Novel The Great Gatsby karya F. Scott Fitzgerald, misalnya, mengkritik budaya konsumerisme Amerika Serikat pada era 1920-an. Karya ini menggambarkan dampak negatif dari pengejaran kekayaan dan status yang kosong, serta keterasingan yang dialami individu di masyarakat yang hanya menghargai materi.
5. Mempertanyakan Moralitas Kelas Berkuasa
Sastra juga dapat mempertanyakan moralitas atau legitimasi kelas penguasa. Teori Marxis melihat kelas berkuasa sebagai pihak yang sering kali mempertahankan kekuasaan mereka melalui cara yang tidak adil, termasuk kekerasan, manipulasi, atau propaganda. Dalam karya sastra, karakter dari kelas atas dapat digambarkan sebagai orang yang korup atau tidak peduli pada penderitaan orang lain, sehingga karya ini menjadi kritik terhadap legitimasi kekuasaan mereka.

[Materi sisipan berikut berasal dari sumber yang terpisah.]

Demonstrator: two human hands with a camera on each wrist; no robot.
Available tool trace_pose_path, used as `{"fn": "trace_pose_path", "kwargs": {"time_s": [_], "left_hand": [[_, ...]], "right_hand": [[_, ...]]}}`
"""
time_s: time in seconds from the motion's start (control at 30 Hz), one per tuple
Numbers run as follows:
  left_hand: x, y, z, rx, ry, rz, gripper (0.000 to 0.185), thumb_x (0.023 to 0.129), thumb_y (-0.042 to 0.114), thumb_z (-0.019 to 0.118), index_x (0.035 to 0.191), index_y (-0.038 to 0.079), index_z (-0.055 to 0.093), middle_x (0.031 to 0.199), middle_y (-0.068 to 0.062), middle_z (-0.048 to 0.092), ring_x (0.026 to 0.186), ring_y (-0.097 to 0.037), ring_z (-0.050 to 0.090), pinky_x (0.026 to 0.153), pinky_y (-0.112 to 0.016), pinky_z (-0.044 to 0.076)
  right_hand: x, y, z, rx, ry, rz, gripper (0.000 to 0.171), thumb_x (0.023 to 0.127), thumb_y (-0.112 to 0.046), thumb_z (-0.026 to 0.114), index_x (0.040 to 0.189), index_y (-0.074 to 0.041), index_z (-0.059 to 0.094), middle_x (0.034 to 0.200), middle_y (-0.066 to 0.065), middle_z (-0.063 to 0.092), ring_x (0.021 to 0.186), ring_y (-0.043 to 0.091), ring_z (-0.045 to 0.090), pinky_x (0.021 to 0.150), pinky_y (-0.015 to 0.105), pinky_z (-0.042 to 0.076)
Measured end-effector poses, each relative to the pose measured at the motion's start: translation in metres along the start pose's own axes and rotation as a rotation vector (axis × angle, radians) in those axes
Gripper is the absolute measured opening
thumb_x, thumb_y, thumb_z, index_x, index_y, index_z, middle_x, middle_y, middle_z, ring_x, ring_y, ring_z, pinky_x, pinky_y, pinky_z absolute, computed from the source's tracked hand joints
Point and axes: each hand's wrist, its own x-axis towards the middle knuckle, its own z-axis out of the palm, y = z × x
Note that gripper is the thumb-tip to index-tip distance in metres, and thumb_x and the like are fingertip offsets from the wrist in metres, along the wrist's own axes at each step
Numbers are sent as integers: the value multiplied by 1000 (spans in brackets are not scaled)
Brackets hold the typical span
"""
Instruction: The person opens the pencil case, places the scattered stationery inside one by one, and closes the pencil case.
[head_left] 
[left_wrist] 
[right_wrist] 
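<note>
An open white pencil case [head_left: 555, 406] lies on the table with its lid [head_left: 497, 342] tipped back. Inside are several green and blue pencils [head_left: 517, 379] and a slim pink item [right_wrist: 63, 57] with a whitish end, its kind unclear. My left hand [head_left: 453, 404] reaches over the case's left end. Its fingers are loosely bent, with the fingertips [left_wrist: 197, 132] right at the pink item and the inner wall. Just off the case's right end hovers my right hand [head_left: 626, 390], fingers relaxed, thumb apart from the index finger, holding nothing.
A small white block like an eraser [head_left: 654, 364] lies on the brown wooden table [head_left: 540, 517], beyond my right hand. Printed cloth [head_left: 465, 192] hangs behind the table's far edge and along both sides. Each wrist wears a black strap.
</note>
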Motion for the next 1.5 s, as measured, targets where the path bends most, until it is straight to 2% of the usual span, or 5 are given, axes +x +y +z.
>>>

Contoh lain adalah Hard Times karya Charles Dickens, yang menggambarkan para pemilik pabrik dan kelas atas sebagai orang yang tidak peduli terhadap kesejahteraan kelas pekerja. Dickens mengkritik cara pandang kelas penguasa yang menganggap pekerja sebagai alat produksi tanpa memikirkan kehidupan dan kesejahteraan mereka.
Kesimpulan
Sastra Marxis tidak hanya memotret ketidakadilan sosial dan ekonomi, tetapi juga memicu refleksi dan perlawanan. Karya sastra menjadi cara untuk menyampaikan kritik terhadap ideologi kapitalis dan sistem sosial yang memunculkan penindasan serta ketimpangan. Dalam pandangan Marxis, sastra bukan hanya media hiburan, melainkan sebuah alat untuk menyadarkan dan menggerakkan perubahan sosial melalui penyadaran terhadap ketidakadilan yang ada.